_WHAT YOU NEED TO DO_. When a line in the entries below contains the word "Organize", copy that line.

_GIVEN INFORMATION_.
• • • • • • •

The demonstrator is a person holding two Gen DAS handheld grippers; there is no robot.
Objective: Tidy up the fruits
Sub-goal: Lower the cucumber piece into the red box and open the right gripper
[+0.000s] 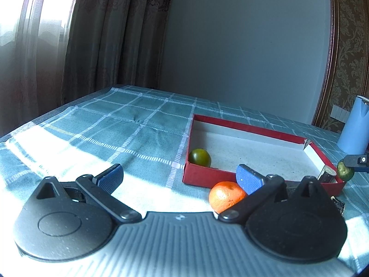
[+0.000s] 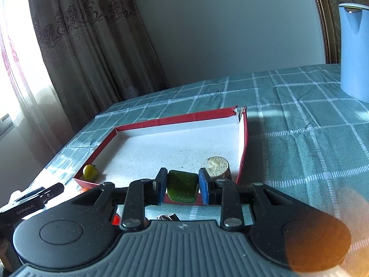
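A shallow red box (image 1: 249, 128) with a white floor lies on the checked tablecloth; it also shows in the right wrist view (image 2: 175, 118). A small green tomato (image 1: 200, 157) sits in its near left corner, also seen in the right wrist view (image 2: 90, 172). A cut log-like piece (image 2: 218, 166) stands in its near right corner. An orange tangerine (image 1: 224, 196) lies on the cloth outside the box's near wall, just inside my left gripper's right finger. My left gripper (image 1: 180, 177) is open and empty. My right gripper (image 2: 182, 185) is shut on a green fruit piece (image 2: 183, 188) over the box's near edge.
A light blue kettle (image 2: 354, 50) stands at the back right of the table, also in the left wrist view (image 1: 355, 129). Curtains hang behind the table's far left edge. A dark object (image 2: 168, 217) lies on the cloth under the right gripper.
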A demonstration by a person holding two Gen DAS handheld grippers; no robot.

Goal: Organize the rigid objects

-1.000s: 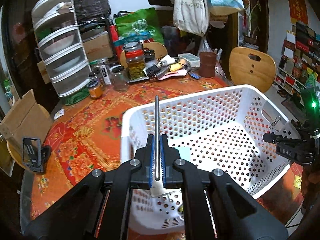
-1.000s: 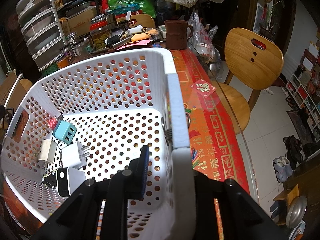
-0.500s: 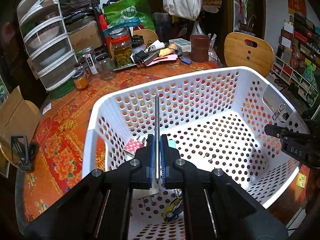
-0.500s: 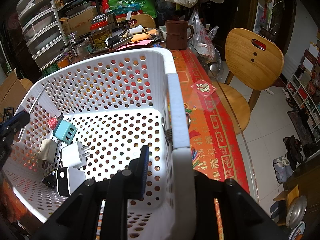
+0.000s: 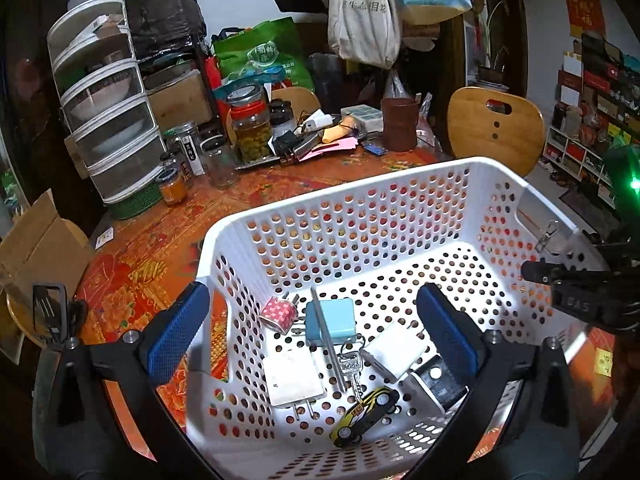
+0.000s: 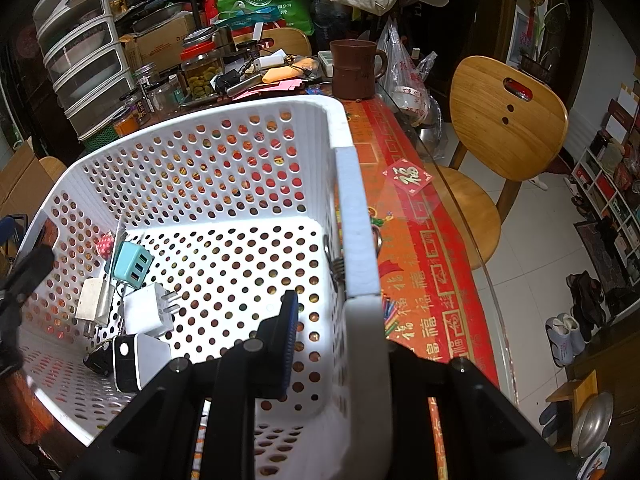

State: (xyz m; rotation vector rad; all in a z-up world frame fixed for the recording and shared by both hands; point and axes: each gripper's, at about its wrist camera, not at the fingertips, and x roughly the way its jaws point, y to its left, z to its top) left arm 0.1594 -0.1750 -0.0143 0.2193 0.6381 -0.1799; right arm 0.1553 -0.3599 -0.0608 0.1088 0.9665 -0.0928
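Note:
A white perforated basket (image 5: 320, 200) stands on the red patterned table. A thin metal rod (image 5: 328, 344) lies in it, across a blue charger (image 5: 334, 320), beside a pink dotted plug (image 5: 279, 314), white chargers (image 5: 292, 378), keys and a yellow toy car (image 5: 366, 410). My left gripper (image 5: 312, 292) hovers over these with its jaws opening wide and nothing between the pads. My right gripper (image 6: 336, 320) is shut on the basket's right wall (image 6: 360, 208), one pad (image 6: 289, 340) inside and the other hidden behind the wall. The rod (image 6: 112, 268) and blue charger (image 6: 132, 266) also show in the right wrist view.
Behind the basket stand glass jars (image 5: 250, 128), a brown mug (image 5: 398, 124) and a tray of clutter. A white drawer tower (image 5: 108, 120) stands far left and a cardboard box (image 5: 36, 248) beside the table. A wooden chair (image 6: 508, 120) stands at the right.
The left jaws went from shut on the metal rod to wide open, and the rod now lies in the basket on the chargers. The right gripper has not moved.

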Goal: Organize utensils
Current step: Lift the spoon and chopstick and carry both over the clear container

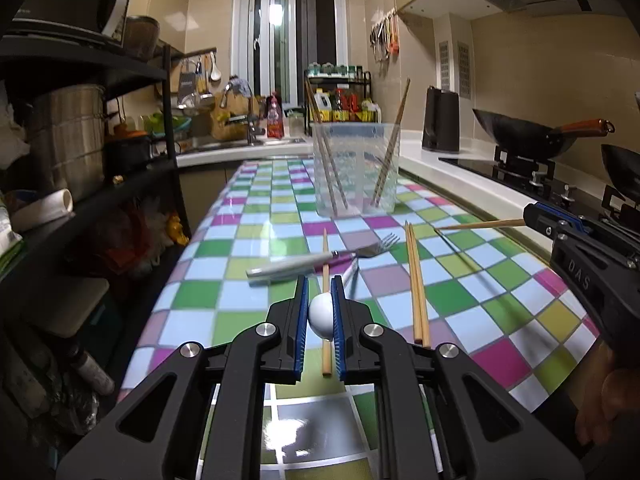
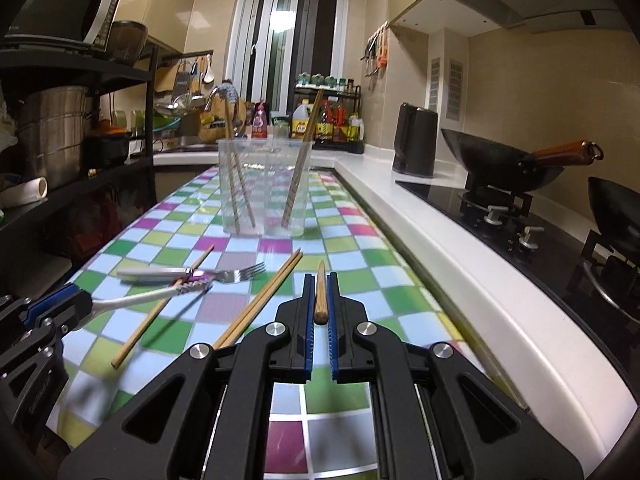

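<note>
A clear plastic cup (image 1: 356, 168) holding three chopsticks stands on the checkered table (image 1: 260, 200); it also shows in the right wrist view (image 2: 264, 188). My left gripper (image 1: 320, 284) is shut on a white-handled utensil (image 1: 322, 314), held above the table; its handle shows in the right wrist view (image 2: 132, 300). My right gripper (image 2: 320, 280) is shut on a wooden chopstick (image 2: 320, 296), seen from the left (image 1: 480, 225). A white-handled fork (image 1: 320, 260), a single chopstick (image 1: 326, 308) and a pair of chopsticks (image 1: 416, 280) lie on the table.
A white counter (image 2: 460, 256) with a stove, two woks (image 2: 504, 164) and a black kettle (image 2: 414, 146) runs along the right. A dark shelf rack (image 1: 100, 184) with pots stands at the left. A sink and spice rack (image 1: 340, 100) are at the far end.
</note>
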Motion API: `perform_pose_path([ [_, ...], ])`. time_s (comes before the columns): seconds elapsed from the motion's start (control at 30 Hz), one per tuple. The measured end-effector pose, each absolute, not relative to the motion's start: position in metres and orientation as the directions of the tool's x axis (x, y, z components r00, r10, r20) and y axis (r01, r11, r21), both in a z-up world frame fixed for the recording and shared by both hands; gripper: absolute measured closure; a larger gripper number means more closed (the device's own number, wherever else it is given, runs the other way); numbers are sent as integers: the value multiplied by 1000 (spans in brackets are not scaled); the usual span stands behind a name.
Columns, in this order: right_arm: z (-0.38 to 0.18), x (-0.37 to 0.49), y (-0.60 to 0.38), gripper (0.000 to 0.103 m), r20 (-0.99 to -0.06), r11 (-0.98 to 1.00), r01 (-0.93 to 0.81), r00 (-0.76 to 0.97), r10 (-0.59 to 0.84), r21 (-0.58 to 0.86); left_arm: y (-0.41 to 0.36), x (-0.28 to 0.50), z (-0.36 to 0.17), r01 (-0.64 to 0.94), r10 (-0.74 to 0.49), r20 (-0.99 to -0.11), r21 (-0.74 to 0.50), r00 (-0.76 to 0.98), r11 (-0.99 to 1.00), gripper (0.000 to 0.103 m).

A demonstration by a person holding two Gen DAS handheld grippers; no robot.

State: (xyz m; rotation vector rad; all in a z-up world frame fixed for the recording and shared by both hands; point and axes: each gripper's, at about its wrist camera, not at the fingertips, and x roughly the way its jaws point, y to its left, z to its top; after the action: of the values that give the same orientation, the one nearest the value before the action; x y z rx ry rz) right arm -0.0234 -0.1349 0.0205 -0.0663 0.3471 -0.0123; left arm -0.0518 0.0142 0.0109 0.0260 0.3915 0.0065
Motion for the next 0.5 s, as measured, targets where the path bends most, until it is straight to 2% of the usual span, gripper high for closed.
perform_pose_path([
  [0.5, 79, -8, -126, 97, -233, 995, -20, 973, -3, -96, 25, -19, 57, 9, -4, -310, 15, 951, 1000, 92],
])
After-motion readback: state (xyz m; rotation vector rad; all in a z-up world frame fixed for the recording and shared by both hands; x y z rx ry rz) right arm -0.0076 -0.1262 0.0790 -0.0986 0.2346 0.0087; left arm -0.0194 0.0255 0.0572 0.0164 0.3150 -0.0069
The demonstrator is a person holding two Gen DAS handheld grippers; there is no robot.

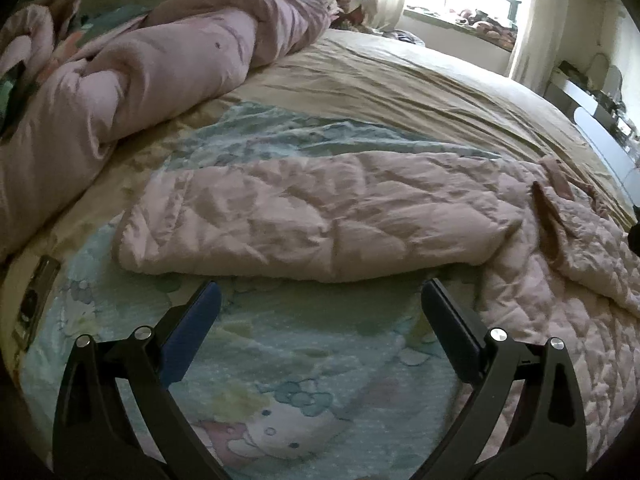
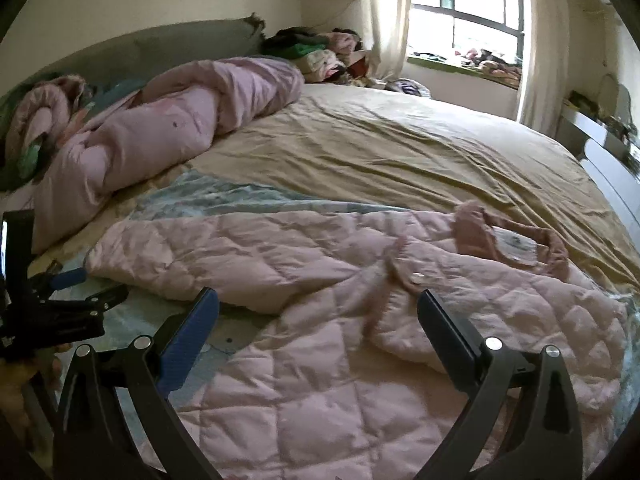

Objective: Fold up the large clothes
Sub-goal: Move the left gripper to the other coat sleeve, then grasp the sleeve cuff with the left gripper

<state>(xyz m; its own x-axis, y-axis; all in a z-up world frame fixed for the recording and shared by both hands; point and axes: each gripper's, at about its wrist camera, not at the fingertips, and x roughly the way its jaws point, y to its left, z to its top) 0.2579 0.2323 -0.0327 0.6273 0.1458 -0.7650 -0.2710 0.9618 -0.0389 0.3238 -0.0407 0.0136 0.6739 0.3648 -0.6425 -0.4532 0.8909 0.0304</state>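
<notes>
On the bed, pink quilted coat point(image 2: 320, 280) under right gripper's point(image 2: 318, 312) spread jaws

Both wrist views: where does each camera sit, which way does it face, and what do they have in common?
Left wrist: low over the cartoon-print sheet, facing the jacket's sleeve; the open left gripper fills the foreground.
Right wrist: above the pink quilted jacket, facing its collar and the window; the open right gripper shows, with the left gripper at the left edge.
Shared: the jacket, the rolled pink duvet, the tan bedsheet, the window.
</notes>
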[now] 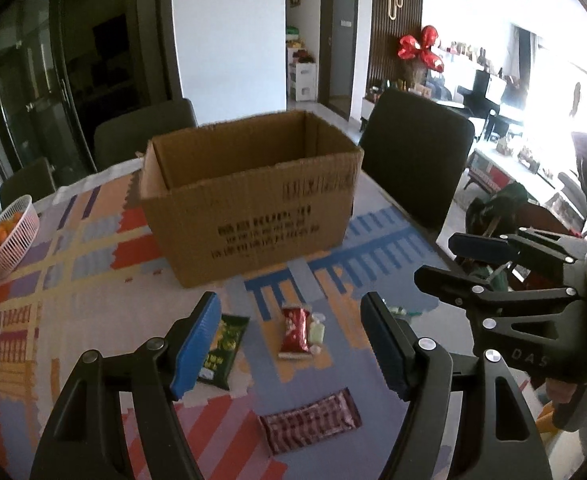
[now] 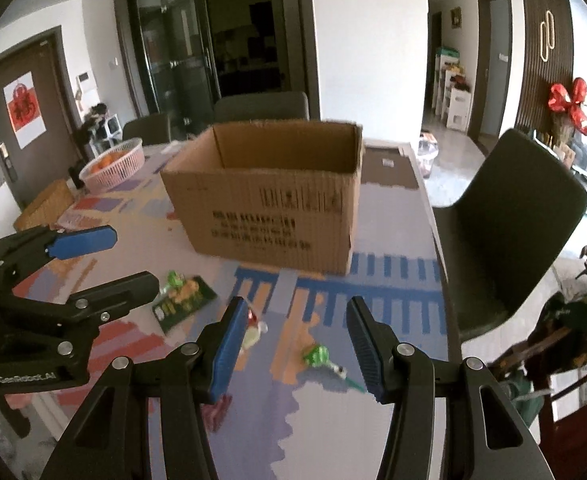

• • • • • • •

_SOLUTION FOR THIS EXERCISE_.
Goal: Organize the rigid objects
Goal: Organize utensils

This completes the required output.